‘1776’ Review: A Revolutionary Take On An Old Warhorse
06.06.2022 - 14:23
/ variety.com
Bob Verini When the Tony-winning musical “1776” debuted on Broadway in 1969, it celebrated America’s ideals on the eve of its Bicentennial. Half a century later, a radical makeover brings critique front and center, while treating those ideals as a chimera rather than a promise fulfilled.
The production’s pre-Broadway tryout at American Repertory Theater in Cambridge, Mass., holds this truth to be self-evident: that the Declaration of Independence’s promises of freedom and justice were mere words, compromised and betrayed from the very moment of ratification.Director Diane Paulus is no stranger to re-envisioning musical classics, having given new life to “Hair” and brought out the lessons in a circus-themed “Pippin.” Now she and choreographer/co-director Jeffrey L. Page go all-in on a political perspective, infusing librettist Peter Stone’s story of the Continental Congress with 20/20 hindsight.
Never are we allowed to forget that the founders were self-interested fathers, heedless of women as thinking citizens and ready to consign people of color to history’s ashbin. A point of view is established right away, in Brechtian strokes.

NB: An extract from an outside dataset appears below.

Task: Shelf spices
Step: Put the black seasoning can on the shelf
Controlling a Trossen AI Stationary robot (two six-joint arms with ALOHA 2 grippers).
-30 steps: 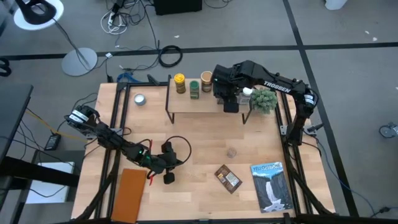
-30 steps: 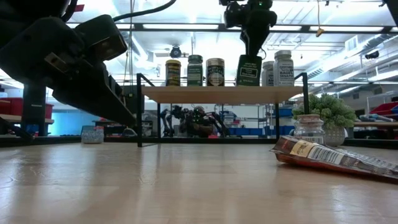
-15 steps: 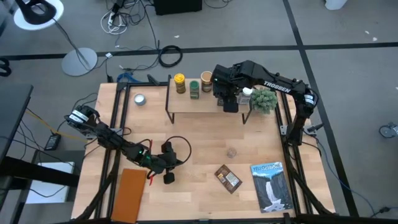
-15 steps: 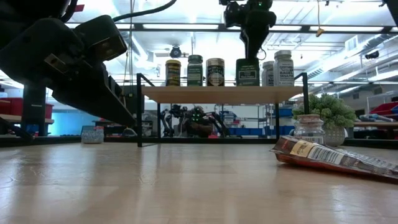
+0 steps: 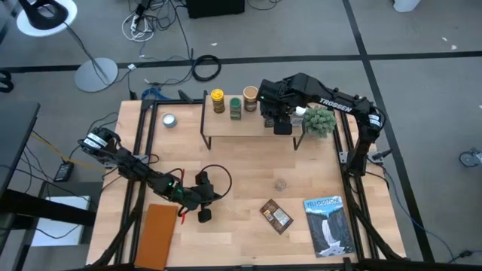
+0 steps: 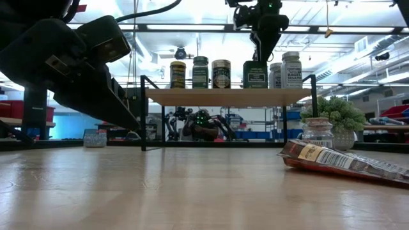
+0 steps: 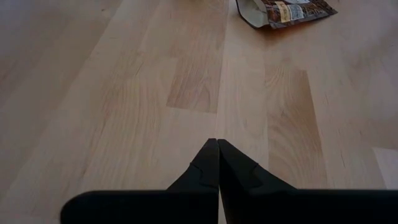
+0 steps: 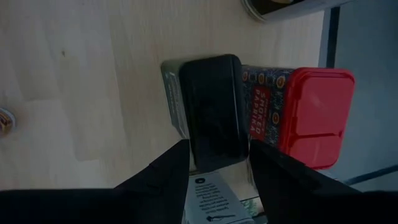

Against a front cloth projection of John Trumbull’s famous July 4 painting – which ended Peter Hunt’s original production – in saunters Crystal Lucas-Perry in white top and black slacks, impressive black braids down her back. She looks up skeptically at the historical fellows, then at us, and embarks on John Adams’ opening speech about Congress defined as “three or more useless men,” to knowing laughter.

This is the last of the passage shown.